# [Problem details]
Taking only the lines of the data below from the line with "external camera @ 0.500" to the line with "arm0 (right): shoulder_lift", ends included, write them out exactly and without pictures.

** Dataset records follows **

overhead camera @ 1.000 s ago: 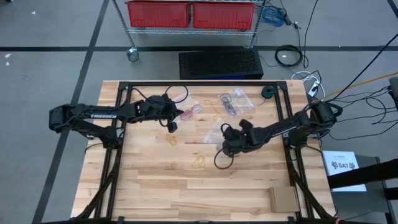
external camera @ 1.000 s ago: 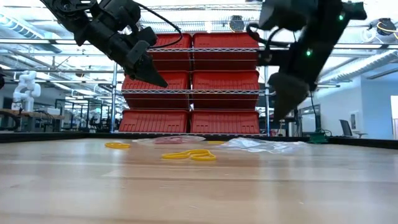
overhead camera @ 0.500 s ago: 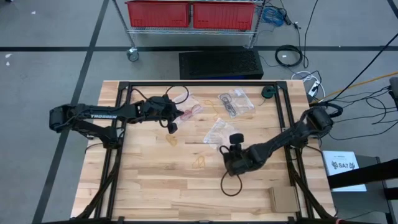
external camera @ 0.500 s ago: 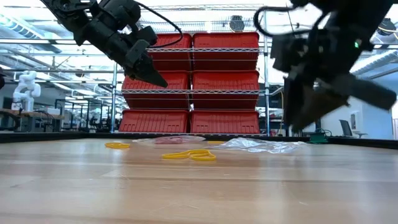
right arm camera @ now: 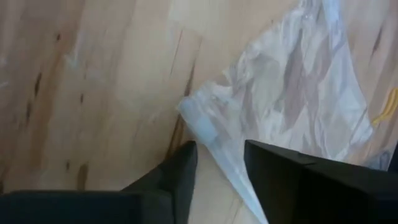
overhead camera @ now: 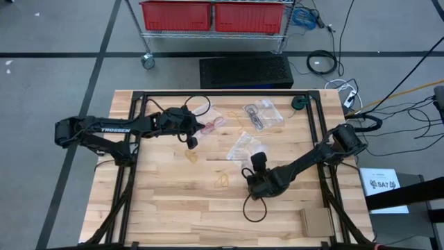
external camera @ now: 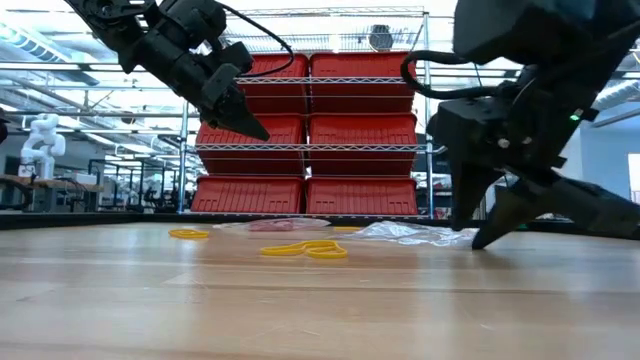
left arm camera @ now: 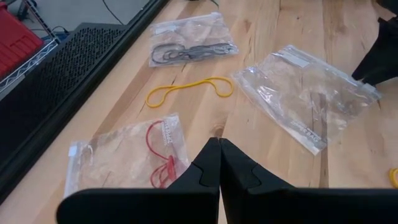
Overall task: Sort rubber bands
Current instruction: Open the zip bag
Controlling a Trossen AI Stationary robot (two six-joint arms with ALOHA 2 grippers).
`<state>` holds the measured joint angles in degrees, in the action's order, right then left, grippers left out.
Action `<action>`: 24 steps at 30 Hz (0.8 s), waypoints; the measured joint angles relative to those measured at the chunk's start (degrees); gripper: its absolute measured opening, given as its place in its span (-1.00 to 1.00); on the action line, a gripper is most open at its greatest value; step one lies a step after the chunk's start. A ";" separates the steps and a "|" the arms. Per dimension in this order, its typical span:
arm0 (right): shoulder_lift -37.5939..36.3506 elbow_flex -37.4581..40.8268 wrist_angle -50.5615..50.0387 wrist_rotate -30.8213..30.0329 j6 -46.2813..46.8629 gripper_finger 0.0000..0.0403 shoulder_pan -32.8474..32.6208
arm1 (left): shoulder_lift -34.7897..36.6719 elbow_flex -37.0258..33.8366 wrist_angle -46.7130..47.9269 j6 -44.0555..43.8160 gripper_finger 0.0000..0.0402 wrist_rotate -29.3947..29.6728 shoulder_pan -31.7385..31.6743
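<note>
Right gripper parted over clear bag, left gripper closed

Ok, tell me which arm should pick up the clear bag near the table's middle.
Right. The right hand is open and low at the clear bag's edge; the left hand is shut and raised, near the bag of red bands.
</note>
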<state>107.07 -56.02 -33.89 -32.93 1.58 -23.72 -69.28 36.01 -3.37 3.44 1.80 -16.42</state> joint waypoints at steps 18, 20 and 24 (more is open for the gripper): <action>-1.17 -11.93 1.73 5.60 2.43 -1.00 5.38 | 0.00 0.00 -1.05 0.42 -0.99 -0.67 0.77; -1.62 -15.62 -0.89 7.10 3.50 -1.00 5.26 | 0.00 0.00 -1.59 0.48 -0.99 -1.54 1.38; -3.29 -21.05 -4.33 7.88 5.31 -1.00 5.26 | 0.00 0.00 -4.66 0.27 -0.99 -8.54 2.63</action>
<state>103.79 -77.07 -38.22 -25.06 6.89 -18.47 -69.28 36.01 -8.03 3.71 -6.74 -13.79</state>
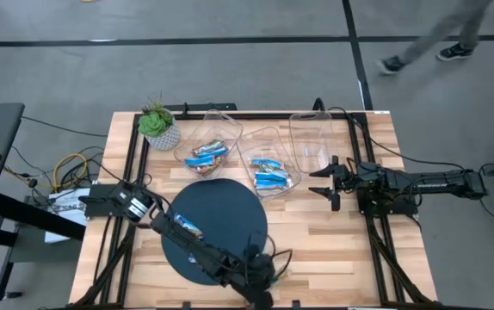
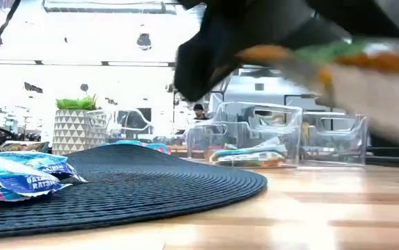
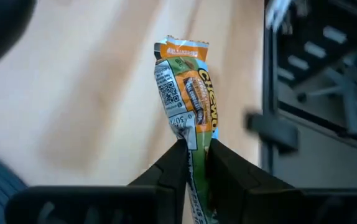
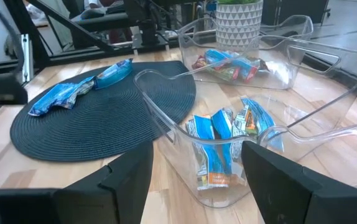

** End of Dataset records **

# [Task output]
external camera @ 0.500 s ago: 
right arm camera @ now: 
overhead camera @ now: 
external camera @ now: 
left arm camera @ now: 
Overall task: Sort rubber bands
Current instruction: Open the zip bag
Controlling a Trossen AI Stationary robot (two six-joint arms with ALOHA 2 grippers).
`<state>` holds the measured joint angles in degrees, in the action's order, right then left, grippers left out.
Action `<action>`: 24 steps at 30 Hz (0.8 s), waypoints; the measured joint angles relative to those measured at the chunk's start (degrees); gripper: its absolute measured opening, given as its place in its span (-1.00 to 1.00); on the action line, a gripper is most open at its greatest value; step one lies a step after the chunk's start. A ";" separates the steps and a "|" the arms. Per dimension in this order, its typical span:
arm0 (right): shoulder_lift -37.5939..36.3506 elbow_flex -37.4581..40.8268 wrist_angle -50.5615..50.0387 wrist_rotate -30.8213..30.0329 j6 -46.2813..46.8629 gripper_finger 0.0000..0.0403 shoulder_pan -32.8474..32.6208

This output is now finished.